Nos Estados Unidos o empréstimo social já existe há mais de 25 anos. Mais de US$175 milhões já foram emprestados para quase 10 mil organizações. No Reino Unido, existe até um banco especializado no setor social, o Charity Bank, em Londres. No Brasil, esta modalidade de crédito ainda é inovadora, mas já possível. Há cerca de um ano a sitawi criou um fundo social, que oferece empréstimos entre R$ 100 mil e 400 mil para organizações do terceiro setor que já buscam a autossustentabilidade através da geração de receita com produtos e/ ou serviços.
Com juros abaixo do mercado, média de 1% ao mês, a sitawi já conseguiu alavancar os negócios de instituições premiadas. Fazem parte do portfólio de clientes a badalada Daspu que viu seus resultados se multiplicarem ao aprimorar sua loja virtual e redefinir novas estratégias de venda, a paranaense Aliança Empreendedora, que, apesar de ter um contrato com o Wal Mart para o fornecimento de bolsas PET recicladas, não iria conseguir atender a alta demanda da rede de supermercados, e o Caspiedade, que fortaleceu seu atendimento a mais de 1.500 famílias na periferia de São Paulo e está agora expandindo seus negócios sociais.

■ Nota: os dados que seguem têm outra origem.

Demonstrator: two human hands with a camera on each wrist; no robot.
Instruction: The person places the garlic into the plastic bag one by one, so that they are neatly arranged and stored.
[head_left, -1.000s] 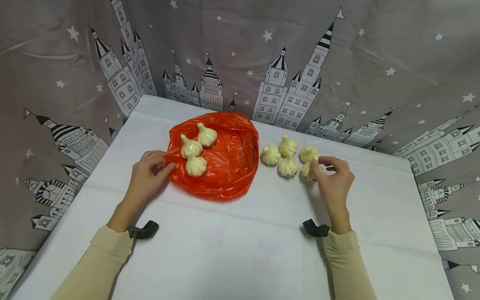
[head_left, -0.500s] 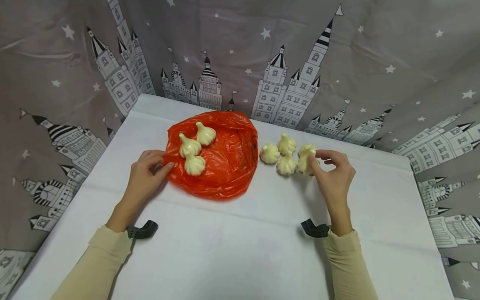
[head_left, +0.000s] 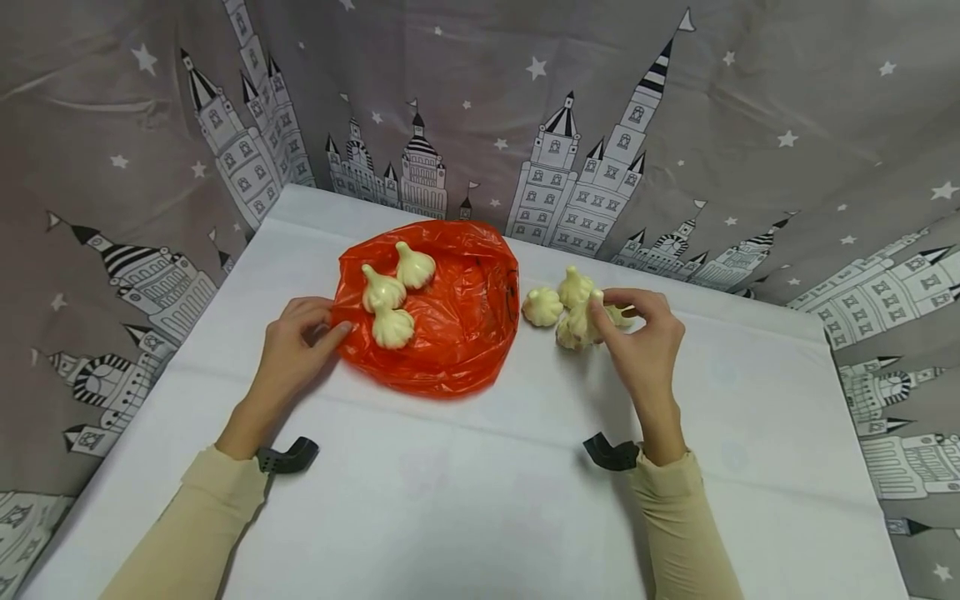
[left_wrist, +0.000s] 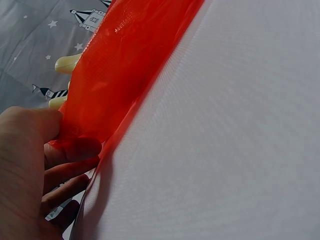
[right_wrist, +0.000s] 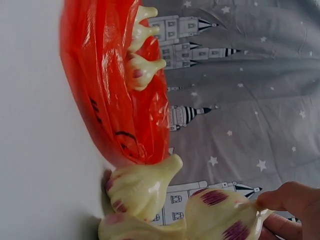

A sitawi é uma organização sem fins lucrativos e destina 100% de seus recursos para empréstimos sociais. O fundo é exclusivamente formado por doadores como a Fundação Avina, Fram Capital, Grupo Stratus, Halloran Philanthropies, entre empresários anônimos, que periodicamente recebem relatórios com o resultado de seus investimentos.
Segundo o CEO da sitawi, Leonardo Letelier, a opção do crédito social é fácil, ágil e mais impactante, tanto para o doador como para a instituição. “Muitos não gostam de fazer doações, pois não vêem os resultados do investimento social ou temem ter que repetir o investimento constantemente para manter o resultado. Com o nosso Fundo Social, o doador não só consegue acompanhar seu investimento através de relatórios como também multiplicar seu impacto social ao longo do tempo e por diversas organizações, uma vez que sua doação entra no fundo, o recurso é emprestado e quando devolvido, é emprestado novamente”. Ainda segundo Leonardo no Brasil há quase 100 vezes mais recursos para crédito do que para doação – cerca de R$1 trilhão em ativos contra menos de R$10 bilhões ao ano em doações – e as organizações que se estruturarem para utilizar esse tipo de recurso podem ter muito mais impacto social.
Para as instituições, a sitawi oferece menos burocracia do que os bancos. Seguindo os pré-requisitos que levam em conta critérios como o impacto social, credibilidade da instituição e de seus líderes, visão estruturada da situação atual do negócio social, as organizações conseguem o crédito de forma muito mais ágil. Além disso, as organizações que fazem empréstimos com a sitawi recebem um aconselhamento estratégico para uma melhor eficácia no uso do recurso. “É bom para a organização e para a sitawi, pois funciona como uma garantia extra de que receberemos o dinheiro de volta. Ao redor do mundo, a taxa de inadimplência é quase nula, na sitawi é zero”, diz Leonardo.